Introduction
This week I decided to test how different events impacted my learning. I knew from the beginning that it was going to be a very eventful week, hence I capitalized on that and tried to do my analysis around this fact. Considering the fact that this was my birthday week, my sibling’s graduation, and my relocation to a new house I knew it was definitely going to have a toll on my learning. Hence I decided to record data to investigate how the different events and my emotions at different times will impact my productivity. Most of the events were towards the end of the week and others spread across the week so it was easy to have valuable data to record all through situs slot gacor.
Objectivation
To properly understand what was going on I tracked my academic engagements and what event was distracting me during my engagement in that particular event. I decided to represent the activities as follows:
Downward and upward cone to represent the learning activities
Sun moon and star represent birthday, relocating, and graduation respectively.
The greater than, less than and, equal to signs represent high, low, and moderate productivity respectively.
I used different emojis to represent different emotions. This was an attempt to datafy and personalize my learning to a degree.
Findings
- The visualization did not give an explicit correlation between my emotions and my productivity is given a particular event.

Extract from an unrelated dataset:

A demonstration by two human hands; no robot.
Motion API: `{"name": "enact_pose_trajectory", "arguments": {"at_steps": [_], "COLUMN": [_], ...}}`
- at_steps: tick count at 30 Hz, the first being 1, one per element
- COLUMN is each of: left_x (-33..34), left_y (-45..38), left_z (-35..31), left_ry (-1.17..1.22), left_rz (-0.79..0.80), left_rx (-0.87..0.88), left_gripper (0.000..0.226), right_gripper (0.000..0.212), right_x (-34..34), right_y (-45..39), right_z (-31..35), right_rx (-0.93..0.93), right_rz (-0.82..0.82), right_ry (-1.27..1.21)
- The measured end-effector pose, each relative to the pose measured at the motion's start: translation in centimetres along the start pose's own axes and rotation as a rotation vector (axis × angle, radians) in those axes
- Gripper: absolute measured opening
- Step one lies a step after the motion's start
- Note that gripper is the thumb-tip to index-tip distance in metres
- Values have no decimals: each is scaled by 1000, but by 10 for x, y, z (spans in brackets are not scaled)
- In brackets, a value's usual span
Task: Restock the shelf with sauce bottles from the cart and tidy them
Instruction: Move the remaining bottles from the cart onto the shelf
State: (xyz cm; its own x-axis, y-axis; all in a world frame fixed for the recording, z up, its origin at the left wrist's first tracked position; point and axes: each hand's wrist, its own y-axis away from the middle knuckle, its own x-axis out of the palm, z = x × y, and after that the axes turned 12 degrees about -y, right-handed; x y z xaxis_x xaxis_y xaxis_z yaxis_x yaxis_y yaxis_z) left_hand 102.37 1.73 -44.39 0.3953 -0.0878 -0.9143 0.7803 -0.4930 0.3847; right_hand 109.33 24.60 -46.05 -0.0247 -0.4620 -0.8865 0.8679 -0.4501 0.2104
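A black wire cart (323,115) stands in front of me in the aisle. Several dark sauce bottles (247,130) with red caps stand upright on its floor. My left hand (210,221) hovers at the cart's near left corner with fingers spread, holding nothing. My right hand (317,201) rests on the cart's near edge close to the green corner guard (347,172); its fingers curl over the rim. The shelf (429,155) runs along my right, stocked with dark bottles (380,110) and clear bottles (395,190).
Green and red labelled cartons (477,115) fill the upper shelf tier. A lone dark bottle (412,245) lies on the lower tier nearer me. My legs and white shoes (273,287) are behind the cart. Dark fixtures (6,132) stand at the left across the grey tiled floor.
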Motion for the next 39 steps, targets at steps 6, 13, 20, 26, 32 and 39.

- If it was hard for me to link my emotions and their impact on learning I wonder how a machine will achieve this
- I had assumed that if am tired and frustrated I would definitely perform low but I was surprised that it was not the case. This shows me that sometimes not so positive emotions do not necessarily have a negative impact on learning
- Also, I found that just because one is happy or calm does not mean they will have high productivity
- In relation to emotions and events, I realized that positive emotions were mostly linked with my birthday events. This showed the value of the individual
One reply on “Week 5 Data Visualization”
I really enjoyed your dataviz–it’s an inventive way to try to capture the relation between events and emotions. I wonder how you decided on the emotion categories? Is this just a common sense way of thinking about different emotional states? In the analytics industry, there is now considerable uptake of emotion detection techniques, often based on psychological classifications of ‘Basic Emotions’, for things like facial emotional detection. The interesting thing here is how using facial emotional detection technologies depends on a long history of reducing the complexity of human feelings to identifiable signals given off by facial muscles. In the next block on teaching with data, you may want to consider how teachers might engage with ’emotion learning analytics’, which involves identifying student feelings related to learning tasks from either facial vision cameras, voice tone analysis, wearable biometrics, or text analysis. It’s really fascinating and in some ways potentially really troubling.